No, this is not really a post about the upcoming Designing for Scalability with Erlang/OTP. Erlang is nearly unique among other programming languages in that almost all of the books on it are in the good to great range. This book is going to be no exception.
No, this is not about Erlang per se, as other languages have the same problem. But Erlang is a poster child for “scalable distributed 99.999999% cloud developer-to-user ratio <insert the next current rave here>”.
Recently I twitted:
Every single book on #Erlang spends 99% of text on reiterating the same basic principles. Most of them are worse than LYSE
Where LYSE is, of course the excellent Learn You Some Erlang For Great Good.
This is a bit harsh. May be not 99%. And not necessarily worse. So, what do I complain about? Most books mostly concern themselves with “draw some circles”. Reality is quite often “draw the rest of the owl”. There is almost no info on the intermediate steps in between.
Scalability is the capability of a system, network, or process to handle a growing amount of work, or its potential to be enlarged in order to accommodate that growth.
To scale horizontally (or scale out) means to add more nodes to a system, such as adding a new computer to a distributed software application.
To scale vertically (or scale up) means to add resources to a single node in a system, typically involving the addition of CPUs or memory to a single computer.

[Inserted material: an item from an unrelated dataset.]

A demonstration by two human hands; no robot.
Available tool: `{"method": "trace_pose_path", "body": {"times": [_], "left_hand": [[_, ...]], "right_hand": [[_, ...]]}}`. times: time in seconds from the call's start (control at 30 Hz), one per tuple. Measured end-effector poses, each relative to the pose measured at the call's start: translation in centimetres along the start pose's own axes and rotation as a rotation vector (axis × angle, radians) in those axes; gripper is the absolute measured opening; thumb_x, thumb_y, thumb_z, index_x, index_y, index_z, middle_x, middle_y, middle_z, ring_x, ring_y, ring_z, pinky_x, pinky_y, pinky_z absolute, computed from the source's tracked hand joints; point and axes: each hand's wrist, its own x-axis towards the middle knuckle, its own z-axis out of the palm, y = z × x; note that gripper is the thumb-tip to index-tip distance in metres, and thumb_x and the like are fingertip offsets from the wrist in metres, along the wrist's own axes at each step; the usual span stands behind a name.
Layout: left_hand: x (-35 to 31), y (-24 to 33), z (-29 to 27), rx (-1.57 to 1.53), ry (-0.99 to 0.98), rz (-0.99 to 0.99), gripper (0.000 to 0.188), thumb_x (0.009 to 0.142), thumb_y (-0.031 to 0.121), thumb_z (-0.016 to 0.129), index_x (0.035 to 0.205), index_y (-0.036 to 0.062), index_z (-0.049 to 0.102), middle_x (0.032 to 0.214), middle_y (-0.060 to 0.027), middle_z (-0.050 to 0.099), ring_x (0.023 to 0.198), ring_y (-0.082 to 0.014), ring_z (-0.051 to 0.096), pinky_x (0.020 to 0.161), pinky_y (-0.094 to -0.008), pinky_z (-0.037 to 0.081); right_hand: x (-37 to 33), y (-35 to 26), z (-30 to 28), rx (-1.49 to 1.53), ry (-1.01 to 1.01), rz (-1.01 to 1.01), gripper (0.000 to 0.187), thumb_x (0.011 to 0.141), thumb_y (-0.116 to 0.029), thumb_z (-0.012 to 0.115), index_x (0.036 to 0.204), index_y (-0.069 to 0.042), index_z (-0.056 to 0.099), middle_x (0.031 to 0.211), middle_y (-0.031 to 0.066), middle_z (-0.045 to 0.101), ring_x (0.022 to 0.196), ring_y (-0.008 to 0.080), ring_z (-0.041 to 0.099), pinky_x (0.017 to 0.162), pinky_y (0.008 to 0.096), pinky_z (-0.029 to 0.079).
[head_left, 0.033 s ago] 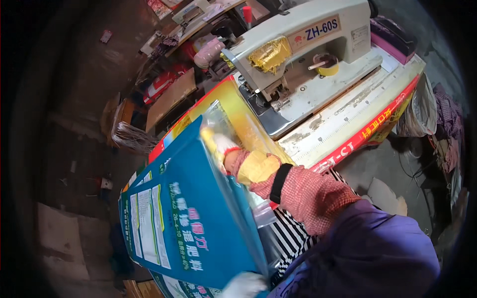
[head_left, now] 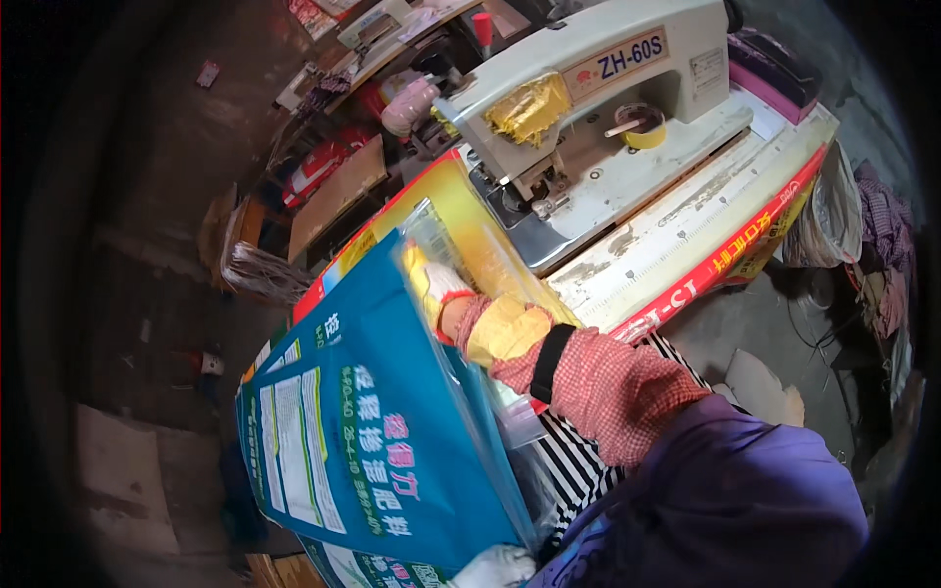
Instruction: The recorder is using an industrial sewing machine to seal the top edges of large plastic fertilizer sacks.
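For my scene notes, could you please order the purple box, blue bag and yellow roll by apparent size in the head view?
1. Blue bag
2. Purple box
3. Yellow roll

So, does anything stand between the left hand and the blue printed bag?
Nothing visible except its white glove: the left hand is right at the blue printed bag's lower right corner, apparently touching it.

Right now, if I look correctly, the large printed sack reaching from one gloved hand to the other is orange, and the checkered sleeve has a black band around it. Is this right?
Not quite: the large printed sack between the left hand and right hand is teal blue, as the head view shows. The checkered sleeve does have a black band around it.
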Motion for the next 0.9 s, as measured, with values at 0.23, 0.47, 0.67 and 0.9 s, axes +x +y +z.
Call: {"method": "trace_pose_path", "body": {"times": [0.23, 0.47, 0.67, 0.9], "left_hand": [[4.1, 8.0, -11.3, 0.387, 0.295, -0.091, 0.017, 0.078, 0.009, 0.066, 0.094, 0.0049, 0.061, 0.092, -0.0104, 0.063, 0.080, -0.0235, 0.061, 0.071, -0.0335, 0.049], [14.0, 9.4, -21.8, 1.633, 0.802, -0.030, 0.063, 0.053, 0.010, 0.076, 0.111, 0.0000, 0.053, 0.114, -0.0179, 0.054, 0.100, -0.0341, 0.053, 0.084, -0.0392, 0.045], [13.5, 5.0, -17.7, 1.464, -0.046, -0.035, 0.005, 0.073, 0.009, 0.053, 0.077, 0.0087, 0.055, 0.066, -0.0108, 0.055, 0.065, -0.0309, 0.059, 0.058, -0.0383, 0.049], [12.0, 5.5, -23.0, 1.483, 0.616, -0.322, 0.033, 0.078, 0.011, 0.057, 0.111, 0.0119, 0.060, 0.069, -0.0086, 0.060, 0.060, -0.0247, 0.061, 0.052, -0.0338, 0.047]], "right_hand": [[-15.2, -9.4, 3.8, -0.134, -0.271, 0.180, 0.061, 0.087, -0.051, 0.048, 0.123, -0.002, 0.046, 0.106, 0.0191, 0.062, 0.101, 0.0315, 0.057, 0.088, 0.0360, 0.042], [-16.5, -4.4, 7.0, -0.570, -0.443, -0.115, 0.064, 0.082, -0.043, 0.054, 0.131, -0.005, 0.037, 0.123, 0.0249, 0.049, 0.110, 0.0357, 0.053, 0.089, 0.0408, 0.044], [-17.9, -4.1, 3.8, -0.659, -0.850, -0.105, 0.062, 0.077, -0.052, 0.053, 0.115, -0.004, 0.054, 0.099, 0.0246, 0.061, 0.089, 0.0389, 0.060, 0.079, 0.0442, 0.047], [-17.1, -6.4, 1.1, -0.505, -0.774, 0.133, 0.088, 0.081, -0.058, 0.048, 0.141, -0.001, 0.017, 0.101, 0.0260, 0.060, 0.091, 0.0397, 0.059, 0.077, 0.0434, 0.047]]}}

So, in the case of Erlang, which is described as, praised for being, marketed as being scalable, distributed, durable, resilient etc. etc. it would be really nice to read up on at least some of these things:
- setting up multiple nodes
- testing a distributed app
- deploying a distributed app
- handling failover
- handling load balancing
- handling netsplits (and not only in Mnesia. If we can add a process on node B to a gen_supervisor on node A, how do we handle netsplits, timeouts, restarts etc.?)
- discovery of nodes
- tracing
- profiling
- various VM options and their impact
- securing connection between nodes
- logging
- debugging
- crash dumps
- remote inspection
- mitigating overflowing mailboxes
- SSL
- sockets
- working from behind firewalls
- flood protection
- slow requests
- timeouts
- sessions
- latency
- <add your own>
Funnily enough, in an out-of-the-box Erlang:
- there are zero answers to some of these questions, so it would be nice to find out how this can be solved (consul/etcd for node discovery? how? and similar questions)
- already has excellent tools, but very little info on best way to use them: profiling, tracing, remote inspection (redbug, do you use it? etc.)
- has performance problems with poorly documented workarounds or third-party solutions for some situations (running across thousands of nodes or thousands of cpus comes to mind)
- has support for some scenarios, but very little info on them (there’s a total of about 1000 words on large scale testing with Common Test in the docs for example)
Unfortunately, most existing books emphasize beyond measure only one single aspect of Erlang: OTP. Even though OTP is no doubt essential to creating robust scalable distributed applications, people looking for the answers to questions above already grok OTP :) They already know how to draw the circles.
If you’re looking for answers, though, the landscape in Erlang books is quite bleak.
Among the commercially available it looks like only “Mastering Erlang: Writing Real World Applications” doesn’t fall into the trap of spending all of it’s chapters on OTP with only one or two chapters dedicated to something else. (Update: I’m not even sure this book exists. It looks like it’s been “Coming soon” since 2010. Except perhaps here)
The other notable exception is the excellent “Erlang in Anger” which answers quite a lot of the questions above.
We’re quite ready to move beyond drawing circles. Some of us are not yet ready to draw the entire owl ;) Hjälp!